WHAT NEEDS TO BE DONE: Determine how many lines in this listing contain the word "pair" and report that number by itself.

── EXCERPTED RECORDS ──

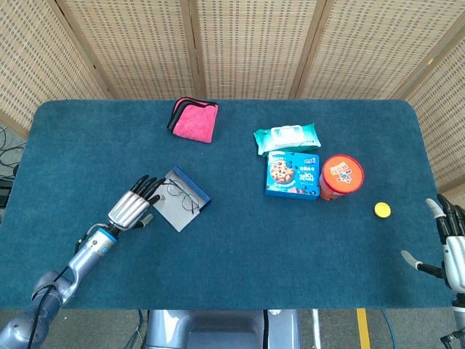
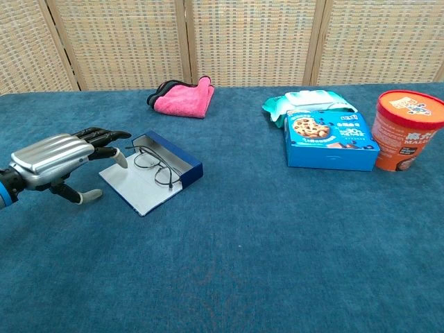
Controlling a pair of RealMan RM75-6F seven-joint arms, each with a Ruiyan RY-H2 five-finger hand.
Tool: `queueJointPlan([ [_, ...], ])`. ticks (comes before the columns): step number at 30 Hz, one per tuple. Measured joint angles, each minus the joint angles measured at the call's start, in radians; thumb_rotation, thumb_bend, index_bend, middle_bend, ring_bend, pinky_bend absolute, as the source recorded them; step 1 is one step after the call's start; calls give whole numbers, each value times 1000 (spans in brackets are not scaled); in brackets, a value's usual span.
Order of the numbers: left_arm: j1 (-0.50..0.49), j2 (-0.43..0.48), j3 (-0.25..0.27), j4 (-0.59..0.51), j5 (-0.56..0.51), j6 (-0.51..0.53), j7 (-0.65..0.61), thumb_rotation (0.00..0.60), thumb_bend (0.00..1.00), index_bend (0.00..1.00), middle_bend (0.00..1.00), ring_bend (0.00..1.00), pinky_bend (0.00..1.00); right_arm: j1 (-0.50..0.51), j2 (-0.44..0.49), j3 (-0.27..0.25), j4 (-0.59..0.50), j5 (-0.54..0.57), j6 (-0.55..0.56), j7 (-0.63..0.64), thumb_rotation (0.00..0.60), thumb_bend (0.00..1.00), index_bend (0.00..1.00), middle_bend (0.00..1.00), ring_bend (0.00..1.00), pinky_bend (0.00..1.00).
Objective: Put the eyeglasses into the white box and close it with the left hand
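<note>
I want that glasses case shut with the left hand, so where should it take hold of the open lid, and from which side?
Probably the lid's free edge, the long side nearest the left hand. The lid lies flat on the table, hinged along the blue tray where the eyeglasses rest. Coming from the robot's left, fingers can slip under that edge and fold it over toward the blue wall.

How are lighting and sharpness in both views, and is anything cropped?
Head view: even, soft light, sharp; the right hand is cut by the frame edge. Chest view: sharp, mild sheen on the left hand; the orange tub is clipped at right.
</note>
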Motion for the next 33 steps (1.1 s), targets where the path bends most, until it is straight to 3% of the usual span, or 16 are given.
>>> queueJointPlan([
  [24, -35, -38, -2, 34, -2, -49, 27, 600, 372, 295, 0, 0, 0, 0, 3, 0, -2, 5, -4, 6, 600, 0, 0, 0, 0, 0],
  [33, -43, -48, -1, 40, 0, -49, 44, 600, 467, 335, 0, 0, 0, 0, 6, 2, -2, 7, -6, 17, 600, 0, 0, 0, 0, 0],
])
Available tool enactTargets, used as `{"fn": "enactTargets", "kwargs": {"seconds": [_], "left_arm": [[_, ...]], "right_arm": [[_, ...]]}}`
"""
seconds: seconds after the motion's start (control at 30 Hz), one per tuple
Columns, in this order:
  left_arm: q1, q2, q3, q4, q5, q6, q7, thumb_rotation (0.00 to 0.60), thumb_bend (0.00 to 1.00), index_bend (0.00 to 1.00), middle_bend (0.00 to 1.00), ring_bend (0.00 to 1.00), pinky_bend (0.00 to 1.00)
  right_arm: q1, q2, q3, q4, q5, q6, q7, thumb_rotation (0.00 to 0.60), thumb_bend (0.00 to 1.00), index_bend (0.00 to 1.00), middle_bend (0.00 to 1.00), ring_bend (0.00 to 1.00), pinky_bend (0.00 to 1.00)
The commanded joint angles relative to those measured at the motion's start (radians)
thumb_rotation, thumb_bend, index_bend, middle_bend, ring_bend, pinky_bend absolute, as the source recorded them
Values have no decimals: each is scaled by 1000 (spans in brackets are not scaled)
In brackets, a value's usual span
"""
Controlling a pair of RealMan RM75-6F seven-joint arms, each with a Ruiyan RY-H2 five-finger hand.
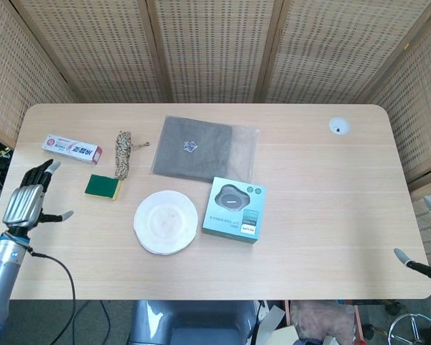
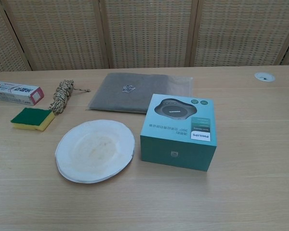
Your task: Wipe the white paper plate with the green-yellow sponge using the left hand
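The white paper plate (image 1: 166, 222) (image 2: 95, 150) lies flat on the table, left of centre. The green-yellow sponge (image 1: 103, 187) (image 2: 33, 119) lies green side up on the table, left of the plate and apart from it. My left hand (image 1: 30, 202) is at the table's left edge in the head view, well left of the sponge, fingers spread and holding nothing. The chest view does not show it. At the head view's right edge, only a few fingertips (image 1: 404, 257) of my right hand show past the table's right side.
A teal boxed speaker (image 1: 234, 209) (image 2: 179, 130) stands right of the plate. Behind it lies a grey cloth in a clear bag (image 1: 205, 149) (image 2: 139, 91). A twine bundle (image 1: 122, 152) (image 2: 61, 95) and a toothpaste box (image 1: 72, 149) (image 2: 15, 92) lie behind the sponge.
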Motion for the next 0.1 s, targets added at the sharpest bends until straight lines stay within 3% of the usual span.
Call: {"fn": "enactTargets", "kwargs": {"seconds": [0.03,0.1], "left_arm": [[113,66,41,-145,-15,194,213,600,0,0,0,0,0],[137,69,49,-195,-23,243,289,600,0,0,0,0,0]], "right_arm": [[-3,1,-2,-1,-6,7,2,600,0,0,0,0,0],[-5,2,-3,-2,-10,11,3,600,0,0,0,0,0]]}}
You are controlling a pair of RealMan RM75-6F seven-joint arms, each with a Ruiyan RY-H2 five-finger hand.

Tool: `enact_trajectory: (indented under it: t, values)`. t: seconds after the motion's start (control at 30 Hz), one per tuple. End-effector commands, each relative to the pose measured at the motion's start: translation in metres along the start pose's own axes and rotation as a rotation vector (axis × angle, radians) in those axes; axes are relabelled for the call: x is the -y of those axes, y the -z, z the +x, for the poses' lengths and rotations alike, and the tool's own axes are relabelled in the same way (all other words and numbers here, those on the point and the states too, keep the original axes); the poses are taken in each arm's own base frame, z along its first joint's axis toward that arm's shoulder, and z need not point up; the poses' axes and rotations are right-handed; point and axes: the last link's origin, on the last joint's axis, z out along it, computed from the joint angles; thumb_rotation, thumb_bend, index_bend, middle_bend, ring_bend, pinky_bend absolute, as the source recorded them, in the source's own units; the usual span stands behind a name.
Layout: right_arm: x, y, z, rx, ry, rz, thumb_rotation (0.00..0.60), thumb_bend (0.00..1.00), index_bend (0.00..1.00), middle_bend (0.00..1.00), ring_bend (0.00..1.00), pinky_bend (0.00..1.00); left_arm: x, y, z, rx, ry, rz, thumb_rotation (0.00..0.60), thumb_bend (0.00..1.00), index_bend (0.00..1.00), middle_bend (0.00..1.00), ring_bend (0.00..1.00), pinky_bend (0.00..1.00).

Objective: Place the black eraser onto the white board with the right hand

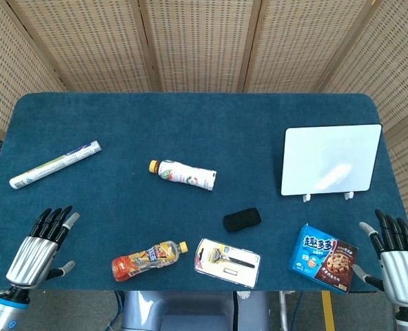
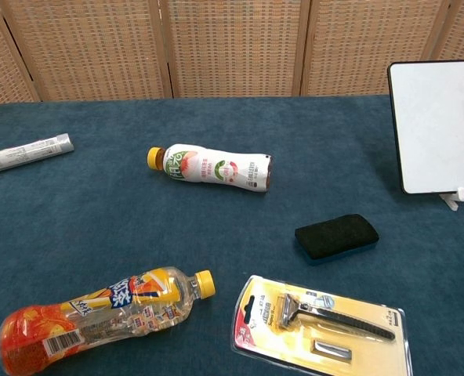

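Observation:
The black eraser [image 1: 242, 220] [image 2: 336, 236] lies flat on the blue table near the middle front. The white board [image 1: 331, 161] [image 2: 440, 127] stands on its small feet to the right and further back. My right hand [image 1: 398, 263] hovers at the table's front right corner, fingers apart, holding nothing, well right of the eraser. At the front left corner my left hand [image 1: 37, 249] is likewise spread and empty. Neither hand shows in the chest view.
A blue cookie box [image 1: 323, 258] lies between the eraser and my right hand. A razor pack [image 1: 227, 262], an orange drink bottle [image 1: 149, 258], a white bottle [image 1: 183, 174] and a long tube [image 1: 54, 165] lie on the table [image 1: 190, 124].

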Motion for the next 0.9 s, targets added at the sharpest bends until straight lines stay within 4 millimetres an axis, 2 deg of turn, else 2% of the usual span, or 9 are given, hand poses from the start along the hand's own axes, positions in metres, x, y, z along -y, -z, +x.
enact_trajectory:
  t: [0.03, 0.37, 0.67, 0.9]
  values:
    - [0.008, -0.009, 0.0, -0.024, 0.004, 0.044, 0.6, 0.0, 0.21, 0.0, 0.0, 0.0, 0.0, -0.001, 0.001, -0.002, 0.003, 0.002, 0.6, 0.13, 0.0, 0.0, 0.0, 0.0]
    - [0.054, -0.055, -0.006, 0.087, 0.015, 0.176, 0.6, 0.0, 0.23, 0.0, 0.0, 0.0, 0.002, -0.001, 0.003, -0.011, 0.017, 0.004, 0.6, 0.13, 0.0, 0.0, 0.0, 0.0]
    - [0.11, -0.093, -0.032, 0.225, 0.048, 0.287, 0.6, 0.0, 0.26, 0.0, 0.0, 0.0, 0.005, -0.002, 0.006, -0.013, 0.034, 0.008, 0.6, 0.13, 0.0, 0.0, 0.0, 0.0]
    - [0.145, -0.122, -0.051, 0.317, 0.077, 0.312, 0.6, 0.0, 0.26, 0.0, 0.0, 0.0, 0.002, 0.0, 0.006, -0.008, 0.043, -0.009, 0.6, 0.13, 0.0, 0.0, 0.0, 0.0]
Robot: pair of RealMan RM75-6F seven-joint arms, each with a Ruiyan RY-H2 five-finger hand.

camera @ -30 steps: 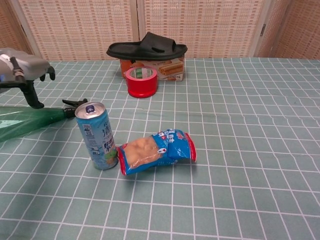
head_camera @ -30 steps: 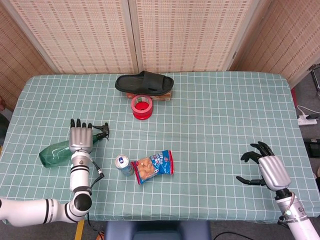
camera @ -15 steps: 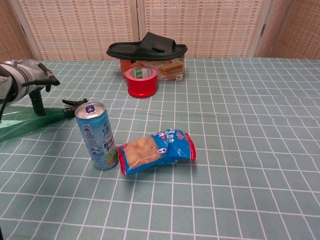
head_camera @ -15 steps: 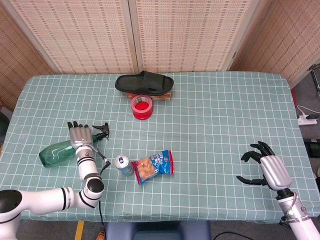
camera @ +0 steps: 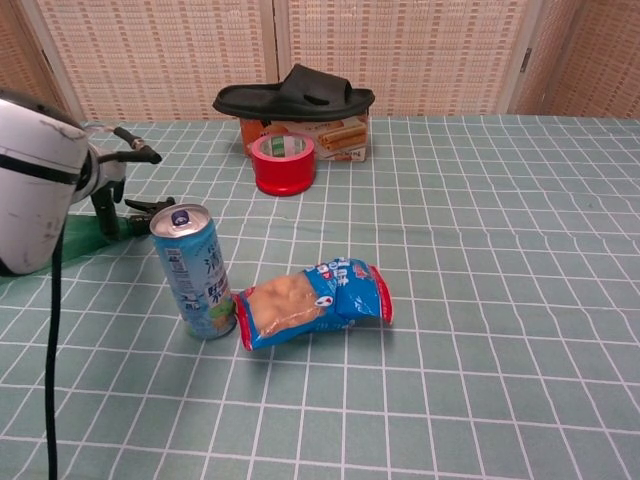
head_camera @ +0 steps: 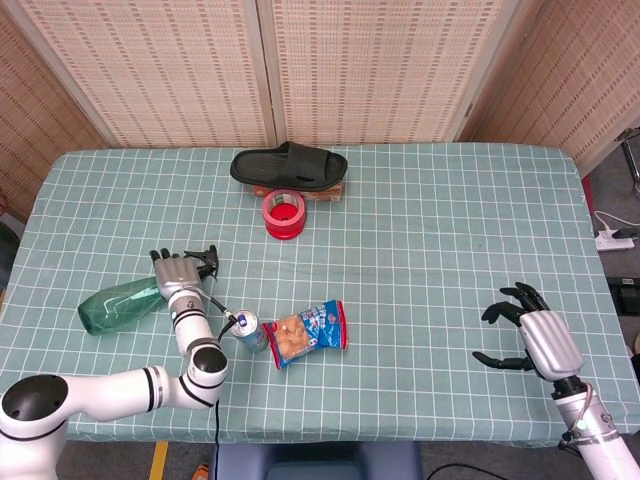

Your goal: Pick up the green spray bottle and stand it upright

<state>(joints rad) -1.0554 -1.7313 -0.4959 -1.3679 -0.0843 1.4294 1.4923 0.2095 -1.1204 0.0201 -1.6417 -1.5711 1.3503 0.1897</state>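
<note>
hovering my left hand (head_camera: 176, 272) over the neck end of the green spray bottle (head_camera: 118, 305), which is lying on its side near the left edge of the table (head_camera: 450, 230), black nozzle pointing right. can't tell if my fingers are closing on it or just above it. my right hand (head_camera: 527, 330) is sitting wide and holding nothing at the table's right front edge. drink can (camera: 194, 271) is standing just beside a snack bag (camera: 310, 302).
</note>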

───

THE ANSWER: 4